Na  chegada a Roma as malas do casal não apareceram, levando Cacildinha a desabar em prantos, ainda mais quando não conseguiu completar nenhuma ligação para a mãe pelo seu telefone celular.

O dia transcorreu tenso e cheio de discussões do casal. Cacildinha continuava a chorar  e a telefonar do hotel para a mãe. Oliveira foi obrigado a usar sua autoridade para impedir a esposa que saísse porta afora para comprar um novo enxoval. Tanto quanto procurava localizar a bagagem tentava contactar a embaixada para obter detalhes sobre a abertura do congresso no dia seguinte. As duas coisas se resolveram quase simultaneamente. As malas  foram entregues pela companhia  aérea e o oficial Bertúlio da embaixada chegou ao hotel levando a programação. Foi a salvação para Oliveira de um final de dia lacrimoso e triste. Bertúlio convidou o casal para jantar em um restaurante onde além de saciarem o apetite poderiam alegrar o espírito com música típica de boa qualidade. Cacildinha, com o humor mais leve, divertiu-se em ouvir os músicos e tirar fotos com quase todos no restaurante.

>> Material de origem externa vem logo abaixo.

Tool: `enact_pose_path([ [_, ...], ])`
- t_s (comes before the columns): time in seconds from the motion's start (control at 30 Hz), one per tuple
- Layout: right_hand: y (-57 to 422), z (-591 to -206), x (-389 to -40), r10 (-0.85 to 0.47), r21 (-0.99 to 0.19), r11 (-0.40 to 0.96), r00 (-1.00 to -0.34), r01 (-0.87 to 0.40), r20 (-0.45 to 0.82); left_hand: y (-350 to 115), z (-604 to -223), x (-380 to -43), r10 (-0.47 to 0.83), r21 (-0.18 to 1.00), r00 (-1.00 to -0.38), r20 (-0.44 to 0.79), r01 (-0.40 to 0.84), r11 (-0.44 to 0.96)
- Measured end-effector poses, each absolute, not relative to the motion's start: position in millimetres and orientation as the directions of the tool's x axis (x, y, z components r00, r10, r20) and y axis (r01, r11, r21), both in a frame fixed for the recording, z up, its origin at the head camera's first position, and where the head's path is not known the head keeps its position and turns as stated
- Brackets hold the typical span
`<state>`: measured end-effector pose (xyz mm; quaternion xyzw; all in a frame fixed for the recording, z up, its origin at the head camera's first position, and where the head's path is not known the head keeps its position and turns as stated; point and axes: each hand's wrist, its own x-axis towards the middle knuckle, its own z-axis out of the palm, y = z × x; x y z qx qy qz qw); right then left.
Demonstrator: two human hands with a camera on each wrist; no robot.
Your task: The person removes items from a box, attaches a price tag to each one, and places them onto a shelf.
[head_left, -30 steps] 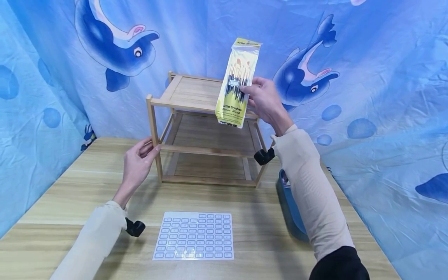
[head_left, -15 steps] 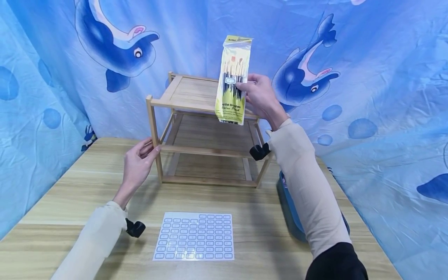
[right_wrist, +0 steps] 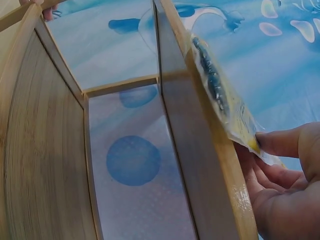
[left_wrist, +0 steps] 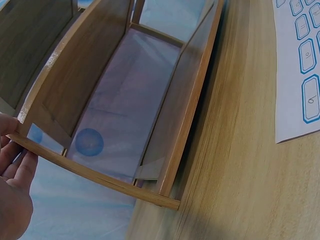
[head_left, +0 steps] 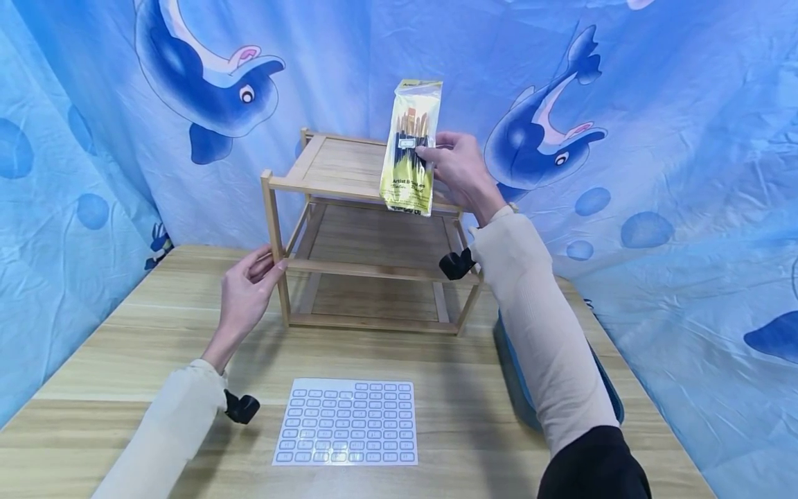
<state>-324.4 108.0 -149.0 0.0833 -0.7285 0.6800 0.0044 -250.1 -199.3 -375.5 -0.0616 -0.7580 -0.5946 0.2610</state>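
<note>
A yellow and clear packet of artist brushes is pinched by my right hand, thumb on its front face. It tilts upright over the right part of the top shelf of a wooden rack. In the right wrist view the packet lies close along the top shelf's front edge; whether it touches cannot be told. My left hand grips the rack's front left post, and the left wrist view shows those fingers curled about the post.
A white sheet of numbered labels lies on the wooden table in front of the rack. To the right stands a blue bin, partly hidden by the right sleeve. A blue dolphin-print curtain surrounds the table.
My right hand has moved left with the brush packet, which now stands a little lower and more upright than half a second ago. The left hand stays on the post.
</note>
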Motion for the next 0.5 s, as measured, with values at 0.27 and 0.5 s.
enact_pose_path([
  [0.27, 103.0, -151.8, -327.5, -0.082, -0.969, 0.198, -0.987, -0.149, 0.135, -199.8, -374.2, -248.1, -0.213, 0.873, -0.864, 0.456, 0.388, 0.296],
  [0.5, 100.4, -154.8, -329.1, -0.063, -0.912, 0.371, -0.985, -0.173, 0.161, -199.4, -373.7, -247.5, -0.213, 0.871, -0.862, 0.460, 0.392, 0.295],
])
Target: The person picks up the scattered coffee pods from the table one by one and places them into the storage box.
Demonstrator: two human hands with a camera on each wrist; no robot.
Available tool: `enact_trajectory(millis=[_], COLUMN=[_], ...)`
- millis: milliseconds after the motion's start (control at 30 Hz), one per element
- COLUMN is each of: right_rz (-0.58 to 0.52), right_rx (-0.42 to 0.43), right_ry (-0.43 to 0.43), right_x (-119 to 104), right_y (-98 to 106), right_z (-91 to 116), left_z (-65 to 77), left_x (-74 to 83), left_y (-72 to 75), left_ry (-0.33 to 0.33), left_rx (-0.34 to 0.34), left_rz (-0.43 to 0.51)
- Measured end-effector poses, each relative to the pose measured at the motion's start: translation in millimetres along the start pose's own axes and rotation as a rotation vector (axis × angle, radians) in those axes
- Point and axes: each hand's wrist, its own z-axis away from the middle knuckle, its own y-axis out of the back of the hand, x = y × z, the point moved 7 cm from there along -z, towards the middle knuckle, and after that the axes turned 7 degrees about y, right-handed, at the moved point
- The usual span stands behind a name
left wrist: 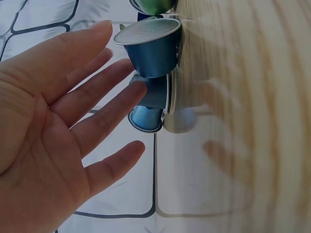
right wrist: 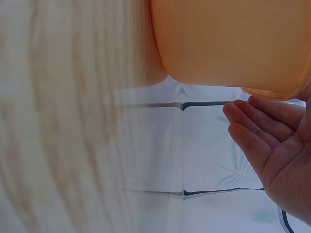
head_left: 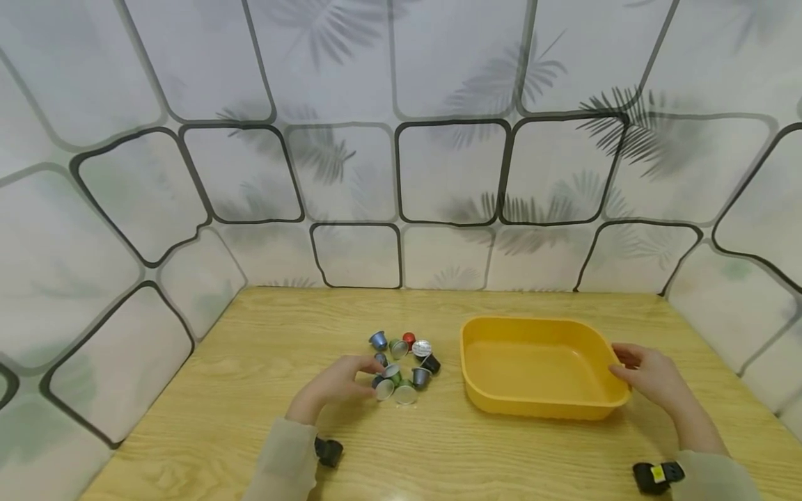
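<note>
Several coffee capsules (head_left: 420, 377) in blue, green, red, black and silver stand or lie in a loose ring on the wooden table. My left hand (head_left: 343, 379) is at the ring's left side, thumb and fingers spread around nothing. In the left wrist view, its fingertips come right up to a blue capsule (left wrist: 151, 53) with a pale lid; more capsules stack up behind. A yellow plastic tray (head_left: 532, 410) sits to the right. My right hand (head_left: 651, 376) is at the tray's right rim; in the right wrist view, its fingers (right wrist: 255, 133) extend straight, close beside the rim.
Pale fabric (head_left: 447, 174) with dark outlined shapes and leaf prints walls the table at the back and sides. The light wood table (head_left: 426, 452) stretches in front of the capsules and tray. Black wrist cameras (head_left: 328, 452) are strapped at both sleeves.
</note>
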Motion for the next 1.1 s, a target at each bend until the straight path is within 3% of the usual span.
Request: enact_trajectory(millis=[1100], right_rz=[-0.017], right_rx=[-0.017], right_ry=[-0.015], right_x=[5.7], right_y=[-3.3], right_z=[-0.9], left_z=[-2.4], left_x=[-3.0], left_y=[-4.9], left_ry=[0.012], left_rx=[-0.04], left_rz=[-0.011])
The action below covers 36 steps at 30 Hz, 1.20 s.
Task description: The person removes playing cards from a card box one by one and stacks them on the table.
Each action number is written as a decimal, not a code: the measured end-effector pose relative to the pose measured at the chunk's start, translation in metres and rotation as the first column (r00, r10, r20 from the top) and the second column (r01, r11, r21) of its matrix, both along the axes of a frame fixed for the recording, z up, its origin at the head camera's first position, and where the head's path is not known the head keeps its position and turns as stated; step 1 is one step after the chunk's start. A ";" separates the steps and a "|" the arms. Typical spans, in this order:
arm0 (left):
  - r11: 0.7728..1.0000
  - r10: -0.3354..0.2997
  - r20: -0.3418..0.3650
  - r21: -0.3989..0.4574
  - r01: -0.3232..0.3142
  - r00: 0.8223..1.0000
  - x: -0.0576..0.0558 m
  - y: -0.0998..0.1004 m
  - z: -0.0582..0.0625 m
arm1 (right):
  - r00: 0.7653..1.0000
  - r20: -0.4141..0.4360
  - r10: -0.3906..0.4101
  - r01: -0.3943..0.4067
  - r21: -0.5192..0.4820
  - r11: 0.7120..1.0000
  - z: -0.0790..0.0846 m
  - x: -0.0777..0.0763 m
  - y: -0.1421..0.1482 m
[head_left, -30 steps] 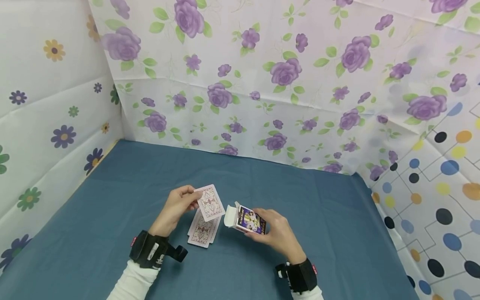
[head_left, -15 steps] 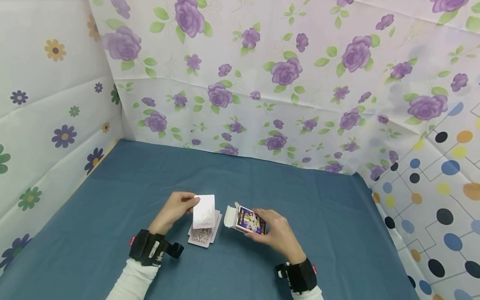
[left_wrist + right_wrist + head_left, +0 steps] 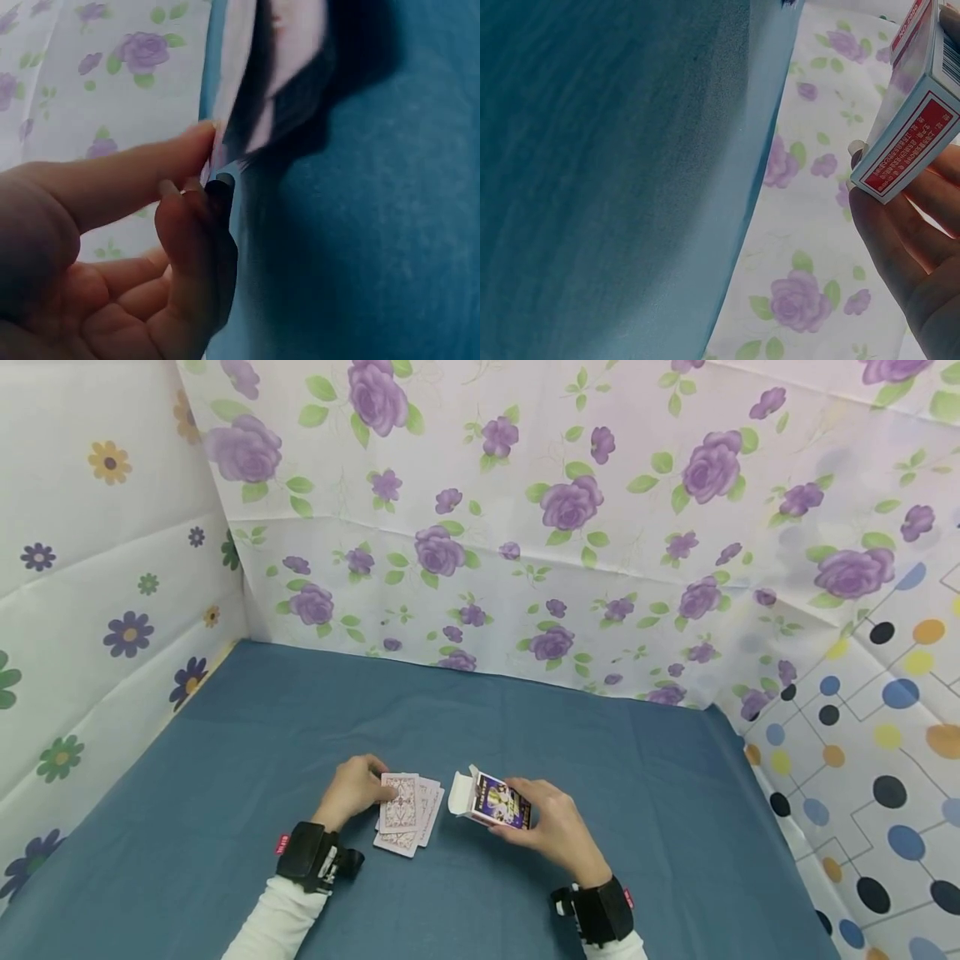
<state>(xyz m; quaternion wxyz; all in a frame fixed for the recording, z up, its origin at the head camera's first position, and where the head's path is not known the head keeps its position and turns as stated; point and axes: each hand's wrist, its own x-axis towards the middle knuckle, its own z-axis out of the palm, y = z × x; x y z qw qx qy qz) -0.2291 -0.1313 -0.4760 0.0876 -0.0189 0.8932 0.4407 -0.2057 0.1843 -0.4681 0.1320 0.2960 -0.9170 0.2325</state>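
Note:
A small pile of playing cards (image 3: pixel 408 814) lies face down on the blue table (image 3: pixel 225 760). My left hand (image 3: pixel 360 787) pinches the top card (image 3: pixel 397 793) at its left edge, low over the pile; the left wrist view shows thumb and finger closed on the card's edge (image 3: pixel 225 142). My right hand (image 3: pixel 547 822) grips a card box (image 3: pixel 491 800) with its white flap open toward the pile. The box's red-and-white end (image 3: pixel 911 150) shows in the right wrist view, held by fingers (image 3: pixel 907 240).
Floral sheets (image 3: pixel 525 527) wall in the table at the back and left. A dotted sheet (image 3: pixel 862 735) closes the right side. Blue cloth stretches on all sides of the hands.
My left hand has lowered the card it held up, turning it over and bringing it down onto the pile. The right hand and box have stayed put.

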 end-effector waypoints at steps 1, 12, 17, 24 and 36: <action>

No dia seguinte, Oliveira, numa ação combinada com Bertúlio, conseguiu freqüentar o congresso enquanto Cacildinha percorria a cidade num roteiro turístico intensíssimo.

Nos dias seguintes a rotina se repetiu, acrescentada por algumas horas de telefonemas internacionais feitos por Cacildinha para os familiares e amigos. Todos  sabiam com detalhes o que ela fizera naquele dia. Oliveira sentiu que. a continuar este hábito, estaria arruinado antes do término da jornada.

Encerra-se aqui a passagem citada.